Sukses

Pengamat Minta Menteri ESDM Sempurnakan UU Minerba

Direktur Eksekutif IESR Fabby Tumiwa menuturkan, penyempurnaan UU Minerba mendesak dilakukan agar pengelolaan minerba bertanggung jawab

Liputan6.com, Jakarta - Menteri ESDM Archandra Tahar diingatkan tidak kehilangan momentum melanjutkan reformasi tata kelola sektor energi dan akselarasi pembangunan infrastruktur.

Ada tiga aspek yang harus diperhatikan antara lain reformasi institusi dan kelembagaan sektor migas dan minerba, percepatan penyediaan akses energi, dan inovasi kebijakan dan teknologi.

Direktur Eksekutif IESR Fabby Tumiwa menuturkan, reformasi sektor migas dan minerba itu meliputi penyusunan Undang-Undang Minyak dan Gas (UU Migas) untuk menggantikan UU Nomor 22 Tahun 2001 yang dibatalkan tiga kali oleh Mahkamah Konstitusi.

Saat ini UU Migas yang masih berlaku dipandang tidak lagi efektif sebagai payung hukum regulasi sektor migas yang semakin kompleks dan berisiko.

Selain itu, Fabby mengimbau Chandra‎ juga    harus    memastikan    keputusan    investasi migas   dilakukan    secara    terukur, proses    yang transparan berdasarkan    aturan main dan regulasi yang jelas.    

"Ketiadaan    perangkat hukum    dan    peraturan yang pasti telah terbukti menyurutkan    minat investasi    di sektor hulu    migas yang semakin turun dalam 10 tahun  terakhir ini," kata Fabby, di Jakarta, Jumat (29/7/2016).

Fabby melanjutkan, ‎penyempurnaan UU    Mineral    dan    Batubara (Minerba)    juga mendesak   dilakukan    untuk    memastikan    pengusahaan minerba   dilakukan secara bertanggung jawab, transparan    dan    berkelanjutan.

Ia menambahkan, penyempurnaan pelaksanaan kebijakan clean and clear   untuk izin-izin pertambangan perlu terus dilakukan, serta memutus praktik-praktik yang tidak sehat dalam pemberian izin dan    pengusahaan    pertambangan.    

Untuk itu Kementerian ESDM harus melanjutkan kerja sama yang lebih erat dengan KPK dan instansi lainnya.

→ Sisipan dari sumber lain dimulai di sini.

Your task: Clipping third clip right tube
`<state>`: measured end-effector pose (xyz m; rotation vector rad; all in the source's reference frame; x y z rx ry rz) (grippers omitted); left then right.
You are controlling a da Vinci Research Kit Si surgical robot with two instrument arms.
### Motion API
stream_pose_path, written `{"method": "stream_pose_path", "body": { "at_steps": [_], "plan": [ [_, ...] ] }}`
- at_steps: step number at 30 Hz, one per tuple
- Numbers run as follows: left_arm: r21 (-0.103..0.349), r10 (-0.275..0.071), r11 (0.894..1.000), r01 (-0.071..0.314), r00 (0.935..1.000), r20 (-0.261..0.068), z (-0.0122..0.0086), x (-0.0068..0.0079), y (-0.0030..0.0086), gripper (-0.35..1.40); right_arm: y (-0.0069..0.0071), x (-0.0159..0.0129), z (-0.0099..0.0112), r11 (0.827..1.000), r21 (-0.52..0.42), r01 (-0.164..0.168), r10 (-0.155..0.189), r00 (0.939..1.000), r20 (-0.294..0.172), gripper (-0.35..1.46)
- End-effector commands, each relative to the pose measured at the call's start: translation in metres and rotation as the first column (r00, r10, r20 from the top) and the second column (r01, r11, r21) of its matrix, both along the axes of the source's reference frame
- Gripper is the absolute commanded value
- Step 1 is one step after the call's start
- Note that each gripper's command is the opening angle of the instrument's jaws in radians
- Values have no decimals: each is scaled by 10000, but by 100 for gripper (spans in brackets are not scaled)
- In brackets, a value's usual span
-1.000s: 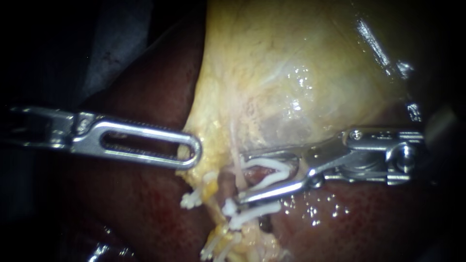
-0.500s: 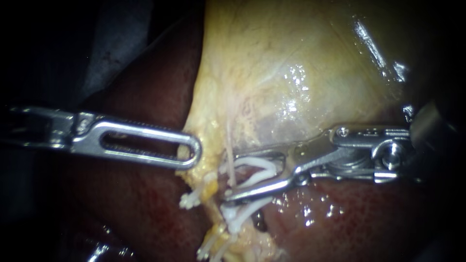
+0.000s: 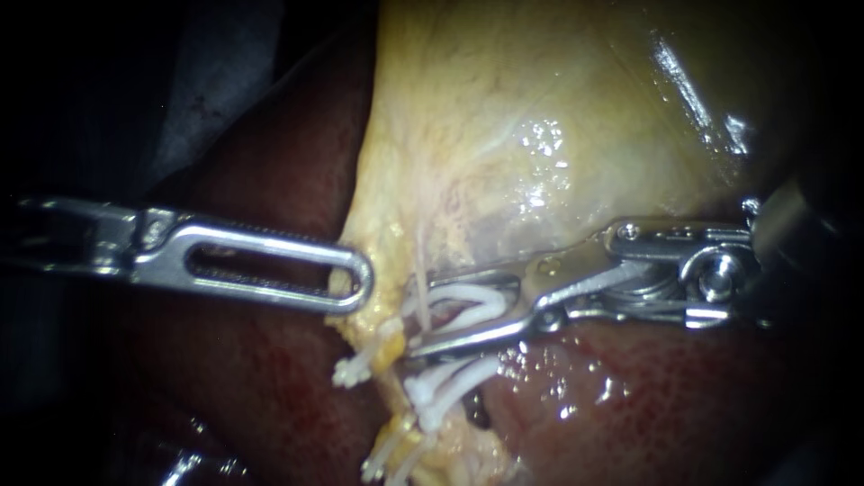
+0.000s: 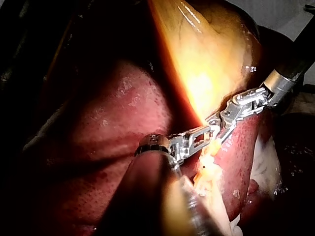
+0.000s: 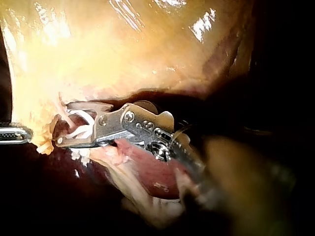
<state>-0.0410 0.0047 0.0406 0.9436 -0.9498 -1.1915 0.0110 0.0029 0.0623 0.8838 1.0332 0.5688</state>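
The yellow gallbladder (image 3: 540, 117) hangs over the dark red liver (image 3: 270, 378). My left instrument (image 3: 358, 279) comes in from the left, its slotted jaws shut on the gallbladder's lower edge. My right instrument (image 3: 419, 317) comes in from the right, its jaws holding a white clip (image 3: 468, 304) from both sides. A thin pale tube (image 3: 421, 270) runs down into the clip's mouth. Just below, two white clips (image 3: 445, 387) sit on the same tube. In the right wrist view the right instrument (image 5: 63, 123) holds the clip (image 5: 81, 129) under the gallbladder (image 5: 123, 54).
Another white clip (image 3: 355, 369) sits on a strand to the left, and more clips (image 3: 391, 454) lie lower down. Wet liver (image 3: 630, 396) lies under the right instrument's shaft. In the left wrist view both instruments meet at the gallbladder's edge (image 4: 211, 132).
My right instrument has slid left along the tissue, and its jaws have narrowed, squeezing the clip's legs closer around the thin tube. The left instrument has stayed put.
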Motion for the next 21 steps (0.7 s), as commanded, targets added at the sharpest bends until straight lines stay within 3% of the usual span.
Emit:
{"method": "stream_pose_path", "body": {
  "at_steps": [1,21],
  "plan": [
    [-1,3,10000,-3,10000,1,0,0,0,-35,0,1,0,10000,-3,1,-1,10000,-1,40],
    [-1,5,10000,-5,10000,2,1,0,0,-35,1,3,1,9997,-36,-241,241,9996,113,23]
  ]
}}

Ini untuk memastikan reformasi di sektor pertambangan tetap berlanjut dan berhasil.

Penyediaan akses energi untuk rakyat Indonesia secara bersih, berkelanjutan dan terjangkau harus menjadi prioritas Menteri ESDM.

2 dari 2 halaman

Akses Listrik

Pemerataan akses listrik bagi 9 juta rumah tangga yang belum terjangkau listrik hingga hari ini berdasarkan Rencana Pemerintah Jangka Menengah Nasional (RPJMN) 2015-2019.

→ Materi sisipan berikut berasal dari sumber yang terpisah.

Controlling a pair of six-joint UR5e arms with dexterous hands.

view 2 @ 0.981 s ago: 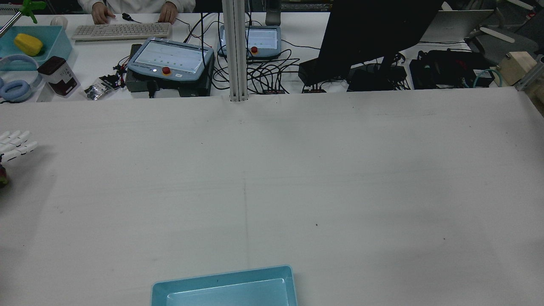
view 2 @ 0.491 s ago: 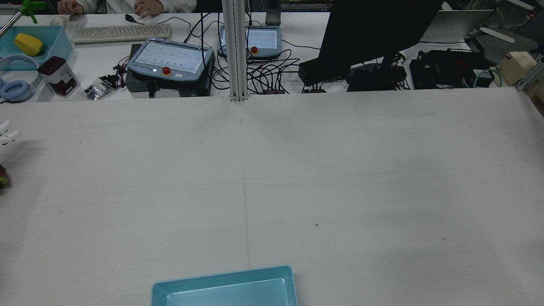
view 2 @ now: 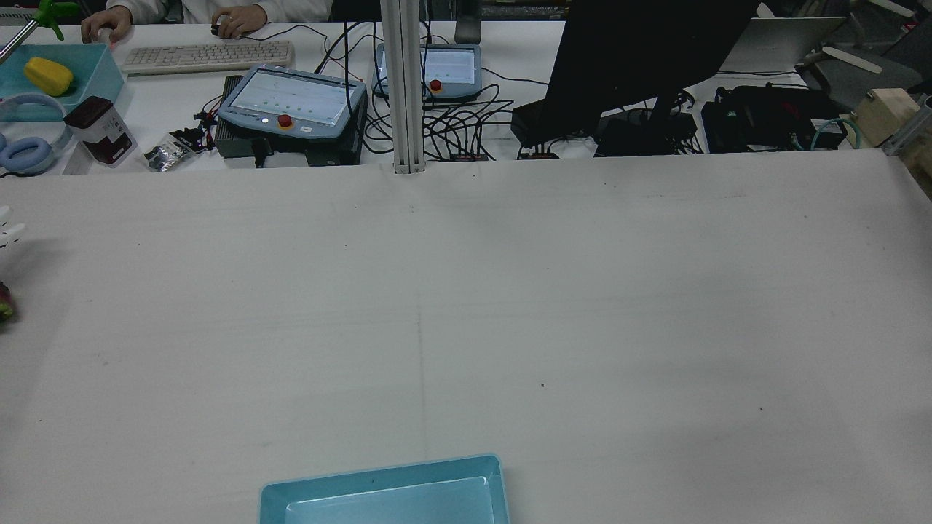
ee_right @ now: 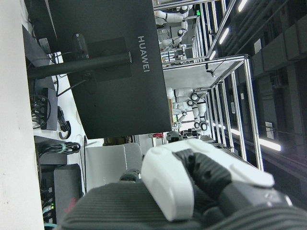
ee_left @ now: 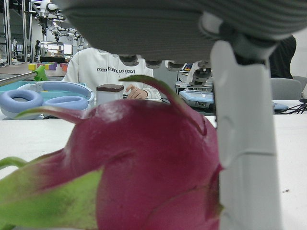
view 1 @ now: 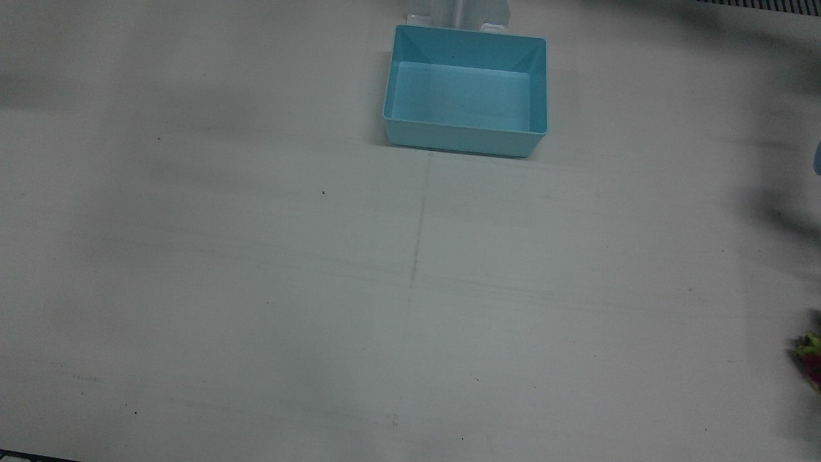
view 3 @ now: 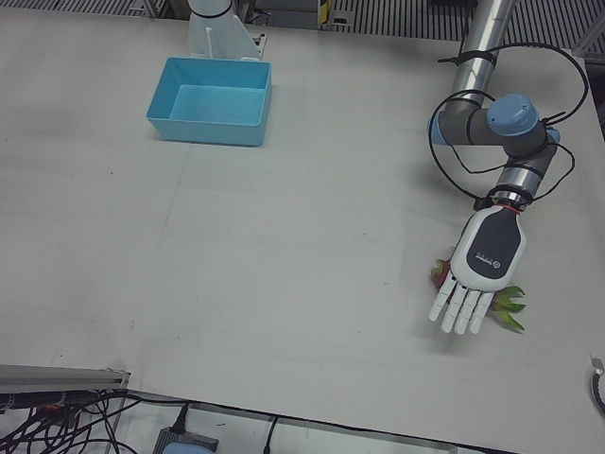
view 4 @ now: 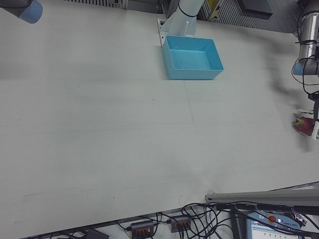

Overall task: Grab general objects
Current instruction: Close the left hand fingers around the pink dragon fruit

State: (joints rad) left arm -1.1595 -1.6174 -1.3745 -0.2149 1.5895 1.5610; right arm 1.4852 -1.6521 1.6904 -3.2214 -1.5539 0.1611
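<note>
A magenta dragon fruit [view 3: 440,274] with green scales lies near the table's edge on my left arm's side. It also shows as a sliver at the frame edges: dragon fruit [view 2: 4,302], dragon fruit [view 1: 811,359], dragon fruit [view 4: 303,124]. My left hand [view 3: 480,263] hovers flat above it, palm down, fingers straight and apart, holding nothing. In the left hand view the dragon fruit [ee_left: 144,167] fills the frame under the palm, one white finger [ee_left: 244,143] beside it. My right hand [ee_right: 201,184] shows only in its own view, and its finger pose is unclear.
A light-blue bin [view 3: 203,130] stands empty near the robot's base; the same bin [view 1: 458,141] shows from the front. Beyond the far table edge are teach pendants [view 2: 291,105], a monitor [view 2: 641,65], cables and a seated person [view 2: 218,11].
In the rear view my left hand's fingers have slid left, almost out of frame. The person's hands moved left off the keyboard. The dragon fruit has stayed put.
</note>
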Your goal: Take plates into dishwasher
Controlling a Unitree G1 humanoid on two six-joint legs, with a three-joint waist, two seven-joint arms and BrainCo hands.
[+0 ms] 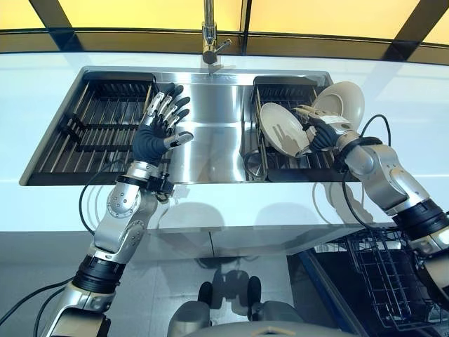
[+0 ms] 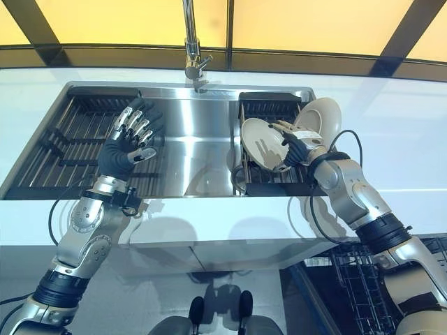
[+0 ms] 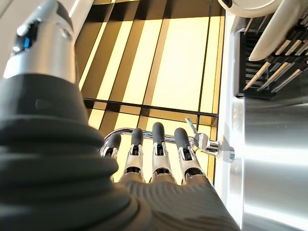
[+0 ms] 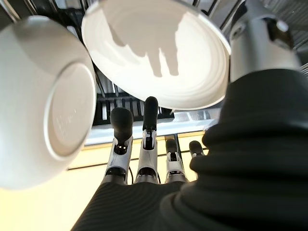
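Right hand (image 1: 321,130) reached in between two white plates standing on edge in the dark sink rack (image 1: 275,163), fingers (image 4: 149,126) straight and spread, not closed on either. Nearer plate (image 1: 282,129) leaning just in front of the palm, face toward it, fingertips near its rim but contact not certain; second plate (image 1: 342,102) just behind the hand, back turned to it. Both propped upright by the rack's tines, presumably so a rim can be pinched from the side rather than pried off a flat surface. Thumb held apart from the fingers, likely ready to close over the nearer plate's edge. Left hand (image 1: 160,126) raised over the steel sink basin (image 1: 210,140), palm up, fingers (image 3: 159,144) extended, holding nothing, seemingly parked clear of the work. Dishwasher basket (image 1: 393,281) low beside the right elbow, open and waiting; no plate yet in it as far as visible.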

Rasio elektrifikasi pun ditargetkan mencapai 96 persen pada akhir 2019. Menteri ESDM pun hanya punya waktu 3 tahun untuk menyediakan listrik bagi 6 juta rumah tangga dan meletakkan dasar-dasar yang kokoh untuk mencapai elektrifikasi 100 persen sebelum 2025.

Pada saat bersamaan, Menteri ESDM Archandra Tahar juga dituntut memastikan penyediaan pasokan listrik nasional untuk memenuhi kebutuhan energi listrik yang terus meningkat dan memenuhi target konsumsi listrik sebesar 1.200 kWh per kapita pada 2019 sebagaimana target RPJMN.
 
Untuk itu, pelaksanaan program 35 ribu MW tidak dapat diabaikan. Dalam hal ini Menteri ESDM harus memastikan kalau PLN mampu membangun pembangkit 10 ribu MW hingga 2019.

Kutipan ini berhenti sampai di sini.